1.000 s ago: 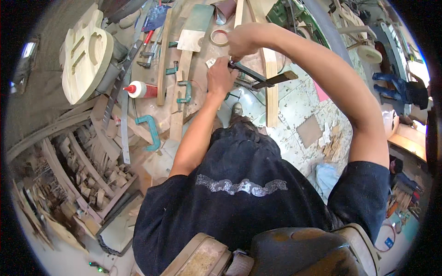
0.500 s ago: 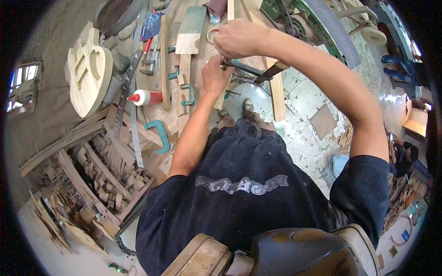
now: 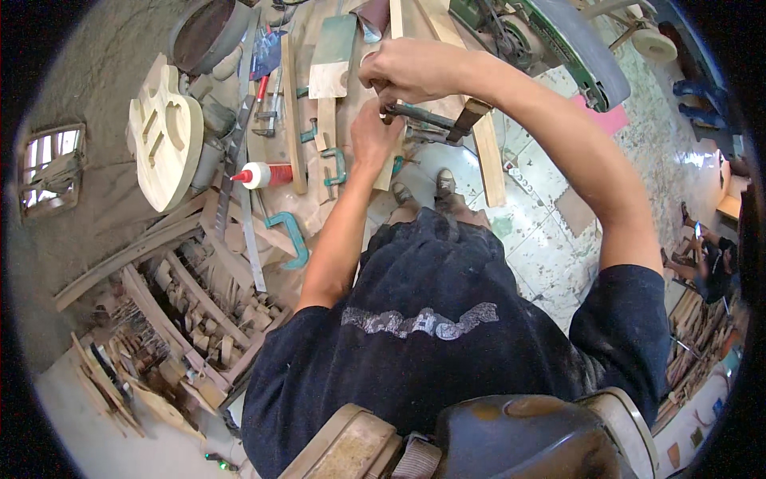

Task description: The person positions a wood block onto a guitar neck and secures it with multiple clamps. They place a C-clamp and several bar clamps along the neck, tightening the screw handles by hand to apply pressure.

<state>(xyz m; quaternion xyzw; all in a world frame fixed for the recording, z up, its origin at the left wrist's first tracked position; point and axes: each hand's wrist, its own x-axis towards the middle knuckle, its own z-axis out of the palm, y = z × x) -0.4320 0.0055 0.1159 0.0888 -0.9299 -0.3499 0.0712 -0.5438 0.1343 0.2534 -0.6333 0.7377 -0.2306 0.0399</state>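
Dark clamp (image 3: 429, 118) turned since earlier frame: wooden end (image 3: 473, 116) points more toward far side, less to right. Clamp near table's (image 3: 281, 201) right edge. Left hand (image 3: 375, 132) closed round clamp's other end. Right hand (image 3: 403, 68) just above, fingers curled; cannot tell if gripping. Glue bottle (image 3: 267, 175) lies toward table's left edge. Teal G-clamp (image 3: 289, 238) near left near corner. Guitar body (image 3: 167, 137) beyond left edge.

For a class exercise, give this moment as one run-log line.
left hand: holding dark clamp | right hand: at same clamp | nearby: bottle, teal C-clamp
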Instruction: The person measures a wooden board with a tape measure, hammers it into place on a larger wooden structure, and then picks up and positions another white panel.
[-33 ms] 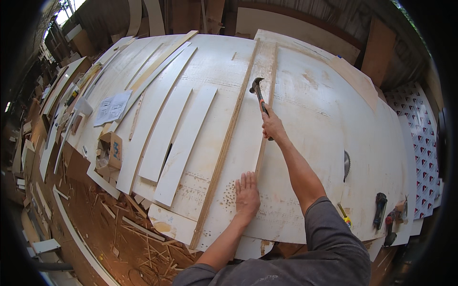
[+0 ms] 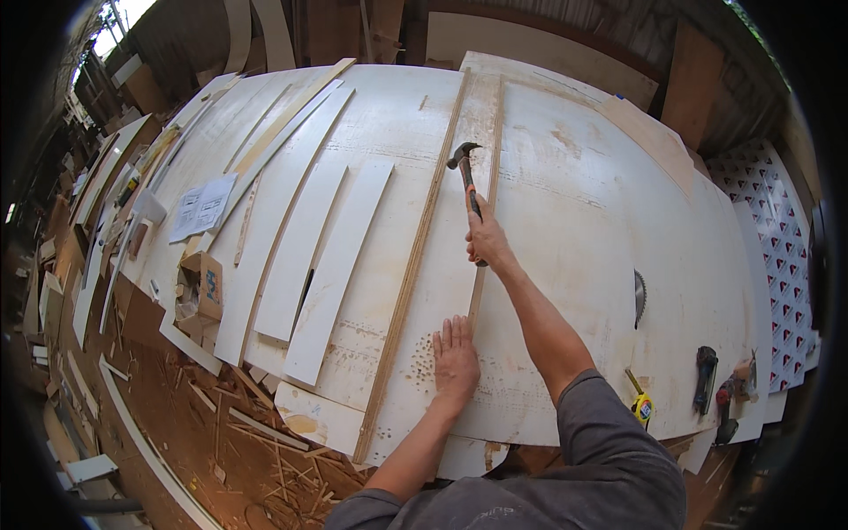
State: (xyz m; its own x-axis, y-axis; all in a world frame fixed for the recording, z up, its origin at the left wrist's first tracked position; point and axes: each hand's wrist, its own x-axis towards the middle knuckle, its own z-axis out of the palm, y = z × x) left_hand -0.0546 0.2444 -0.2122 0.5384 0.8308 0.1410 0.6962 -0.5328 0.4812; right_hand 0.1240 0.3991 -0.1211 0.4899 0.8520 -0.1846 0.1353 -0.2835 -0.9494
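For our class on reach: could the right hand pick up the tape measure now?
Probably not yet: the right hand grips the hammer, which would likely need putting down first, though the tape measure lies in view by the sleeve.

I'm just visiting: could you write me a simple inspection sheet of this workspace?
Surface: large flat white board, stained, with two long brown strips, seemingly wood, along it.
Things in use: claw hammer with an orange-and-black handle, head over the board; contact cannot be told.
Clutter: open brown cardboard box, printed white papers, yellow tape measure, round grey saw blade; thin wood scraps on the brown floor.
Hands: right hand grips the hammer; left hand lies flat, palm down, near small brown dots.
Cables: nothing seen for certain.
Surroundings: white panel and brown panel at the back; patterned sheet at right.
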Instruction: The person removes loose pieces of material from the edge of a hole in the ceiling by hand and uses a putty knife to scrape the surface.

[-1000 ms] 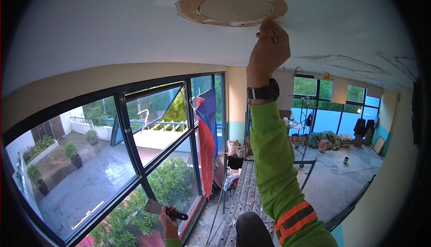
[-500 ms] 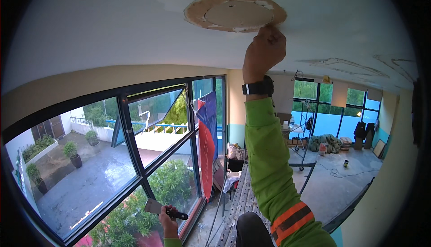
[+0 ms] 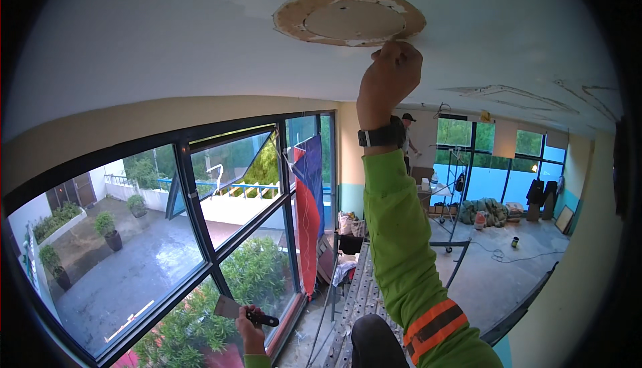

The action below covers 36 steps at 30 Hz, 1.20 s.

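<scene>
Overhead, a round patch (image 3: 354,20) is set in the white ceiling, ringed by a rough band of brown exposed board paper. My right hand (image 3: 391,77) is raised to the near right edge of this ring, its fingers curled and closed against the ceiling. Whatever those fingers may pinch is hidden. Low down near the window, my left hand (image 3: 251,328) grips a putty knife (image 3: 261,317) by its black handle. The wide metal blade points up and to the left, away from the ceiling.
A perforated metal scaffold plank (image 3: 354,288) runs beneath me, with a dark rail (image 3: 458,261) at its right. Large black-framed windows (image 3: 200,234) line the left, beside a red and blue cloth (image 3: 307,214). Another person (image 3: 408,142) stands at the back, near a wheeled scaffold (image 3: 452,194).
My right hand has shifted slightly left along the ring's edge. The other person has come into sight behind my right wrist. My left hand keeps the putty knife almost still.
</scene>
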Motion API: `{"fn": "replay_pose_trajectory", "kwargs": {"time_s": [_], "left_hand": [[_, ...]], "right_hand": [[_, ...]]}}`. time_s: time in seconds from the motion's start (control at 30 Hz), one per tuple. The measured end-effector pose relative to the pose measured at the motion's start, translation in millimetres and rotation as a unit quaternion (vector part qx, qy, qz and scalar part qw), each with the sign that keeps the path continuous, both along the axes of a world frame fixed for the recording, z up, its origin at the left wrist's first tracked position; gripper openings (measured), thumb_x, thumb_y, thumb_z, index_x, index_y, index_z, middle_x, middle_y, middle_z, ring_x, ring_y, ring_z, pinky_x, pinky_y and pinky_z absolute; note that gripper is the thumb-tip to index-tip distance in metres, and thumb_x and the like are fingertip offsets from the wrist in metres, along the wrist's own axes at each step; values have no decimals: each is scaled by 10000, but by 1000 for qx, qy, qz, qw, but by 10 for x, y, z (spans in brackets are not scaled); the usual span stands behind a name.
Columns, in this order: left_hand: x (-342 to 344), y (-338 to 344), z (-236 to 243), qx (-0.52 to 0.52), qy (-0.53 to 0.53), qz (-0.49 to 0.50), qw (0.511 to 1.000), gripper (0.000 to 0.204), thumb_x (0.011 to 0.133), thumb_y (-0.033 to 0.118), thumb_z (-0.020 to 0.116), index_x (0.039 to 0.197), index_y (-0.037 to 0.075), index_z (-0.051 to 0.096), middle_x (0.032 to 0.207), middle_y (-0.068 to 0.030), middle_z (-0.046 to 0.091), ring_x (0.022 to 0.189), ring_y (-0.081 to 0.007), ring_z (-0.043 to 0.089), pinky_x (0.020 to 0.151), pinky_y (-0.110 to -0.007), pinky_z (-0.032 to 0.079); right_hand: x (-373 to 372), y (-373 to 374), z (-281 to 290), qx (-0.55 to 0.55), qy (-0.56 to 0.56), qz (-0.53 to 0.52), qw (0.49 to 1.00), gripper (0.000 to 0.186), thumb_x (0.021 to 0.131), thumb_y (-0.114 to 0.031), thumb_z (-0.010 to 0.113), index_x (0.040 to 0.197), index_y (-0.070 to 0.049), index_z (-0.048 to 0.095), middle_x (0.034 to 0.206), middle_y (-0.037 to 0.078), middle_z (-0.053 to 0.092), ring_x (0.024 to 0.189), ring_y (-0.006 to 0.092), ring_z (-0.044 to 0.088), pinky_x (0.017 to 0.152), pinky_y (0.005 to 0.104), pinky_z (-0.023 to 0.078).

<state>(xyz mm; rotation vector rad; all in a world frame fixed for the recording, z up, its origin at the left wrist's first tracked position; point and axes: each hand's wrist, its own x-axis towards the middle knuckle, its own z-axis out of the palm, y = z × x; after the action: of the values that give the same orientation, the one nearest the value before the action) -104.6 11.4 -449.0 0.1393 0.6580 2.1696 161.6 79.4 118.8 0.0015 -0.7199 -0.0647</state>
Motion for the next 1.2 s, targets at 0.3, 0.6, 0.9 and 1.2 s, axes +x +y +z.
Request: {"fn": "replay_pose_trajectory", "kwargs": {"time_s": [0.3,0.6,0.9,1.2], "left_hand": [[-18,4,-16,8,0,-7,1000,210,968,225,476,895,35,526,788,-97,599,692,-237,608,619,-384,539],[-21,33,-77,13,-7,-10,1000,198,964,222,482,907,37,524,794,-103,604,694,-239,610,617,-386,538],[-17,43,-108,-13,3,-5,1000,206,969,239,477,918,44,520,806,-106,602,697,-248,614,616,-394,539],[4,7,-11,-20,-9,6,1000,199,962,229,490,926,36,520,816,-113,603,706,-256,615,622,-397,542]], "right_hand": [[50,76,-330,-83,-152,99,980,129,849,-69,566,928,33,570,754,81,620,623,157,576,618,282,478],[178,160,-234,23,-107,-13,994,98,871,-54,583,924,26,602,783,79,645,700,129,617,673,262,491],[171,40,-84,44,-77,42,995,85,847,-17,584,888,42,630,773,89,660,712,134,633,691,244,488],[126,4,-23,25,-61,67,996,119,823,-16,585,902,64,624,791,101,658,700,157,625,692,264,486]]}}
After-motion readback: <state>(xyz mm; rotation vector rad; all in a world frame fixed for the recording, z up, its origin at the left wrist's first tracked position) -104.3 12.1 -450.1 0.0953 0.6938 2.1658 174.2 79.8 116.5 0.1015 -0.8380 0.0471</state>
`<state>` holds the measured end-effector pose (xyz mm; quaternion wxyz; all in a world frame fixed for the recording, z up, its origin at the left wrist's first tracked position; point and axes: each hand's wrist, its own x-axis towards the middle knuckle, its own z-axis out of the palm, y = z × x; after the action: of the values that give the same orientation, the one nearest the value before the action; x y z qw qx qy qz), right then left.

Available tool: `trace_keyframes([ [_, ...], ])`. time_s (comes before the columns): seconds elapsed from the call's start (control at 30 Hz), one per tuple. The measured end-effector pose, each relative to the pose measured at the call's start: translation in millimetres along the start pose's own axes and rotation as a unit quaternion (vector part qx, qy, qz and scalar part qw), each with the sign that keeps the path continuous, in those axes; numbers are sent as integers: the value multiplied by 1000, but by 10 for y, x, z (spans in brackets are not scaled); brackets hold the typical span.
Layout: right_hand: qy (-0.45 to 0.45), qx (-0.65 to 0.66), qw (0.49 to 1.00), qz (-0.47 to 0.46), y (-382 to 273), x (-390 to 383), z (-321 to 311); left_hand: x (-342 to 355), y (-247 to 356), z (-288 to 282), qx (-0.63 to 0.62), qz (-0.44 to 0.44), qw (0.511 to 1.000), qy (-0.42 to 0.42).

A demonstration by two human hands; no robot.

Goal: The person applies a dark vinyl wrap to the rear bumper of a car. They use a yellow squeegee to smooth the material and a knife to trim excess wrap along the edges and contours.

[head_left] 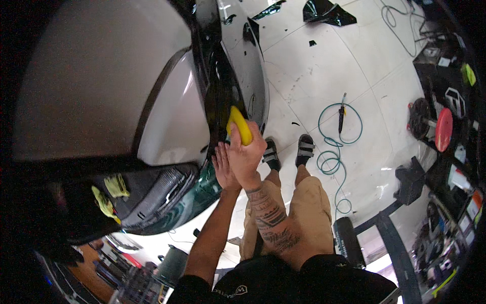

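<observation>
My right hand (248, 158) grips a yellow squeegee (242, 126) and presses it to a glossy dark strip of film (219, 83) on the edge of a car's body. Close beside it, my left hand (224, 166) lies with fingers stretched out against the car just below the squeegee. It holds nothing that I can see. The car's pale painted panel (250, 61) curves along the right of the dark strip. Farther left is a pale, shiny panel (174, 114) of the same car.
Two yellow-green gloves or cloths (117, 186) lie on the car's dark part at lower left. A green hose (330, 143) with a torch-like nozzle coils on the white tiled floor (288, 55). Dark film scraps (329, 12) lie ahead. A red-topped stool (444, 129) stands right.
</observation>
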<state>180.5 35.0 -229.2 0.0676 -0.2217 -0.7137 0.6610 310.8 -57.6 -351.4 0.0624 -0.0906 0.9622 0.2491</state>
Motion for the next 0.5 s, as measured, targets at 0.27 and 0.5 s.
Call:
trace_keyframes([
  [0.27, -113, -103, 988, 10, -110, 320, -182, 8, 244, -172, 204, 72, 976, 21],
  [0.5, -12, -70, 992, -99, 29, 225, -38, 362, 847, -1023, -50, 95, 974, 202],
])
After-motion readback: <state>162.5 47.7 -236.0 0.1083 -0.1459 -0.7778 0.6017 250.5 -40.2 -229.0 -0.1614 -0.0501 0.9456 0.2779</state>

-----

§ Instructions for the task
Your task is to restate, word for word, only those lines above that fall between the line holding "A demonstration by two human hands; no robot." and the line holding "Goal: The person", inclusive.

§ Reply
A demonstration by two human hands; no robot.

Goal: The person applies a dark vinyl wrap to the rear bumper of a car. They use a yellow squeegee to smooth the material and a knife to trim excess wrap along the edges and contours.

The answer is finished.